Der Schnellzug nach Ploće kommt tatsächlich noch, hier im Bereich der Ortslage Globarica.

Da ja die ganzen Blocksignale außer Betrieb waren (was für eine Kapazität hatte es hier früher gegeben!), hatten wir rund zwanzig Minuten Zeit, nochmal zu dem Ausblick auf das Bahnwärterhaus unweit der Kirche zu wechseln. Ganz ohne Kompromisse war dieser Punkt nicht. Eigentlich hätte man etwas vorgehen oder weiter vorn einen Busch killen müssen. Dazu hätten wir aber in eine ziemlich wilde Wiese laufen müssen, was wir aufgrund der akuten Gefahr von Landminen, deren Vorhandensein in Bosnien überhaupt nicht gekennzeichnet ist, lieber mal bleiben ließen. An den vergangenen Tagen hatten wir alle Motive gut von Wegen oder offensichtlich begangenen Flächen (z.B. gemähten Wiesen) umsetzen können. Der Pu 2105 ging hier jedenfalls ganz vernünftig.

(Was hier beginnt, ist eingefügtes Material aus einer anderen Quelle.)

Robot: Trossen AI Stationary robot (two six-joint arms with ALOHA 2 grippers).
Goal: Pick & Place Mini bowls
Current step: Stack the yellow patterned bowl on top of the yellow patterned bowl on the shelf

Der Bummelzug kommt aus Maglaj zurück, hier beim Bahnwärterhaus.

Weil so langsam die Schatten Einzug ins Tal erhielten, fuhren wir einfach mal wieder nordwärts. Der letzte Personenzug des Tages, den wir allerdings noch nie zu sehen bekommen hatten, ist ja der Ungar. Wir wollten ihm einfach ein Stück entgegen fahren. Und zwischen Maglaj und Doboj gab es ja auch noch sicherlich paar Möglichkeiten. Eine davon nutzten wir am Hp Trbuk. Vom Bahnsteig aus hatte man einen ganz passablen Blick mit etwas Ortskulisse, die allerdings teils schon im Schatten lag. Wieder langes Warten. Irgendwann tauchte wie vorgestern ein Güterzug auf.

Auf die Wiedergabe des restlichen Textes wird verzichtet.